1st American's Brokerage Chief Out of a Job; Former Meridian, Chemical

First American Corp.'s brokerage chief - who is also president of the Bank Securities Association - has left the company, just as former investment program officials from two other big banks were taking nonbank berths .

L. Rainey Gray, who had surprised industry observers last year by jumping from Boatmen's Bancshares to the smaller program at First American, said he realized the new position "wasn't going to be right for the long haul."

He and First American executives had different approaches to investment product marketing, managers at the Nashville bank said.

Meanwhile Steven B. Plump, dismissed in May from Chemical Banking Corp., has joined E.M. Warburg, Pincus & Co.

And Richard Munoz, who ran the mutual fund sales program at Meridian Bancorp until March, took a marketing position last week with the Chubb Group of Insurance Cos.

Mr. Gray's departure from First American was mutually agreed upon, said vice chairman Robert A. McCabe. Instead of replacing Mr. Gray, the bank has divvied his duties among three executives in the investment unit, Mr. McCabe said.

The Bank Securities Association, a Corte Madera, Calif., trade group that represents bank brokerages, has not asked for Mr. Gray's resignation, but he acknowledged that he may soon be giving up the post, since he's no longer affiliated with a bank brokerage.

"At some point we'll have to come to some kind of decision about whether I will stay," he said.

Mr. Plump said he was hired by Warburg Pincus as a vice president of its Counsellors unit to help spearhead a drive into banks.
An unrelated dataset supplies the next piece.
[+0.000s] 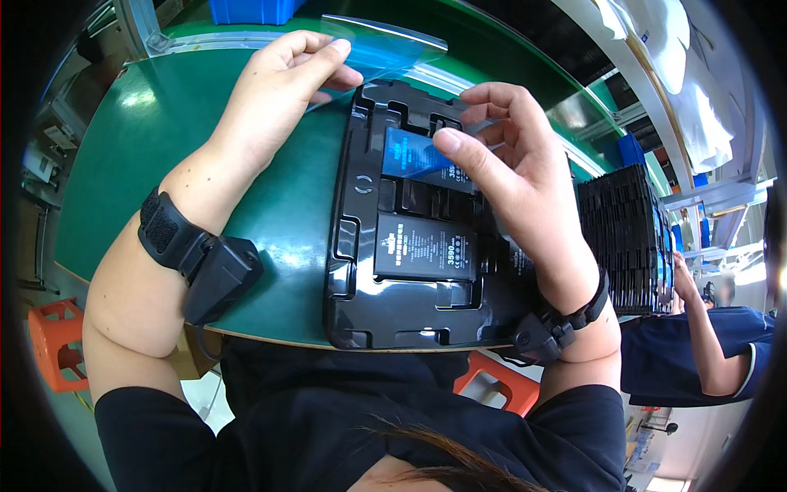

Banks are "definitely an area where we see growth," he said.

The New York company, which currently has modest mutual fund business with banks, wants to beef up its presence in both retail and institutional areas, Mr. Plump said.

His product list includes Warburg Pincus funds for institutional wrap accounts and 401(k) products. The company, which traditionally has marketed no-load funds, is now offering a product whose 12b1 administrative fees would go to banks.

Warburg Pincus also has a new annuity it will market through banks.

Mr. Plump, who was with Chemical's investment program through two incarnations - an effort run by an outside marketing firm and a program taken over by the bank - was dismissed as sales manager as part of a cost- cutting move. Paul Landolfe, who runs Chemical's investment program for small businesses, is now handling Mr. Plump's responsibilities, a Chemical spokeswoman said.

Mr. Munoz will also retain a hand in banking in his new position as market research director at Warren, N.J.-based Chubb.

He said financial institutions are a natural consideration as he looks for new markets for the insurer's life and property and casualty products.